What made the response especially revealing was not merely that The Loyola Phoenix amended its language, but that its editor’s note chose to foreground the supposed “harm” caused by the phrase illegal immigrant while offering a conspicuously moralized reflection on language in the aftermath of the murder of Sheridan Gorman, a first-year student of its own university. The note explicitly stated that describing the charged man as an “illegal immigrant,” even though that language had been drawn from the Department of Homeland Security, did not align with Associated Press style or with the “values of this newspaper,” and went so far as to declare that “No human’s existence is illegal” (Malone, 2026). In that context, the note borders on a form of institutional disrespect toward the victim. When a university newspaper appears more anxious to reassure progressive sensibilities about style guidance and ideological etiquette than to maintain moral clarity about the death of one of its own students, it exposes precisely the inversion at the heart of this debate. The issue was never the phrase.

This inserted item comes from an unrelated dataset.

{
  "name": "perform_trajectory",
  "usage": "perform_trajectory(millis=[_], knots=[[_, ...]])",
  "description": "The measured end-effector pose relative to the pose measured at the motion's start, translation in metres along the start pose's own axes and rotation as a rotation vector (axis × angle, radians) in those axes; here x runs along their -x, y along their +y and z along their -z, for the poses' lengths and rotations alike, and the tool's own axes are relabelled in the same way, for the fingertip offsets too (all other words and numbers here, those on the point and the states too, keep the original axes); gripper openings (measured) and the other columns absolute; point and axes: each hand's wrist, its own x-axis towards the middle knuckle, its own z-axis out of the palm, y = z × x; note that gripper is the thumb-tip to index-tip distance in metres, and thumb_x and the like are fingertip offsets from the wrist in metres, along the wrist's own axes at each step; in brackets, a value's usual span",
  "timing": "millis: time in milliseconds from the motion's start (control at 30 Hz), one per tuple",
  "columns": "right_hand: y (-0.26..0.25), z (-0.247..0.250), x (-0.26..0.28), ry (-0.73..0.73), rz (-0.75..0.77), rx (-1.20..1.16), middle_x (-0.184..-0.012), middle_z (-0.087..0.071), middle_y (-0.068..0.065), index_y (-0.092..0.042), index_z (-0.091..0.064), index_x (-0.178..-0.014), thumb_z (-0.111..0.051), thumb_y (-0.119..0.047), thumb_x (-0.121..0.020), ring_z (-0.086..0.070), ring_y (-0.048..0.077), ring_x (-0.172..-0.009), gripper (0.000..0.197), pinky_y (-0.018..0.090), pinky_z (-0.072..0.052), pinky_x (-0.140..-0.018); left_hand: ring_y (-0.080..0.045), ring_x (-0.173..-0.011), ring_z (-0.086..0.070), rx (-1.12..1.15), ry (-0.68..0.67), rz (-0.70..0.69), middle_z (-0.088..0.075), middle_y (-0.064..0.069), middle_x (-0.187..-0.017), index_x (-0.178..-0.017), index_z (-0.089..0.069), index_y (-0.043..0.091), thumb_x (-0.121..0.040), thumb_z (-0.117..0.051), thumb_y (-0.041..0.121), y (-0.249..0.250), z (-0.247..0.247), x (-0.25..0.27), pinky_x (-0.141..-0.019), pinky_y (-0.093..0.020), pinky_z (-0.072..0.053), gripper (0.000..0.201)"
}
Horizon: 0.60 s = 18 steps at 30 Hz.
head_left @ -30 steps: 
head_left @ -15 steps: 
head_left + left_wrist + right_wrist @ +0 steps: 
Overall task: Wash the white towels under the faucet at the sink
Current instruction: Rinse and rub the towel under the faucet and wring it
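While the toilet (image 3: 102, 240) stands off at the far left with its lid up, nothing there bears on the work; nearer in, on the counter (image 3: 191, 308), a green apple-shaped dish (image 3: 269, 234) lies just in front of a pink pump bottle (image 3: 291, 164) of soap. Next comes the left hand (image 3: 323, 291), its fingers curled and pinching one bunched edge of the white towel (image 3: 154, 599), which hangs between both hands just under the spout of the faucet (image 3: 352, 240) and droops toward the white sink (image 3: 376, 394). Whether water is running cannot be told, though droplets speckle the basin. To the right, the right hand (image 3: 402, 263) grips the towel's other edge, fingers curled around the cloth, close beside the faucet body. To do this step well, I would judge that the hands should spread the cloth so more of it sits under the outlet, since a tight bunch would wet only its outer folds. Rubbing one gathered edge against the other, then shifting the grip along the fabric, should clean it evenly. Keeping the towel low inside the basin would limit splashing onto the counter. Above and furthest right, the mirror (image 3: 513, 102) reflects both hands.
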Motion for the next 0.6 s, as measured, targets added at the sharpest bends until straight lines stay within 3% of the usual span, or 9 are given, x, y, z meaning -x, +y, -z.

The issue was that a young woman was dead, and even then, the institutional reflex was to prioritize ideological etiquette over the brutal reality that made the story matter in the first place.


That is why I will not waste time debating whether someone used the approved progressive phrase. The real issue is not whether a reporter wrote illegal immigrant. The real issue is why people who should have been transferred to ICE custody were released back into American communities in the first place. Until that question is answered honestly, all of the editorial apologies and linguistic self-flagellation in the world amount to nothing more than a ritual of evasion.


If our institutions are more offended by the language used to describe unlawful presence than by the preventable deaths that can follow from failed enforcement, then the problem is no longer merely political. It is moral. And until that moral inversion is corrected, Americans should expect more of the same, more euphemisms, more editor’s notes, more progressive sermons about tone, and more citizens paying the price for a political class that would rather protect a narrative than protect its own people.


At some point, a serious society must decide whether it values emotional choreography or public safety. Increasingly, our institutions appear to have made their choice.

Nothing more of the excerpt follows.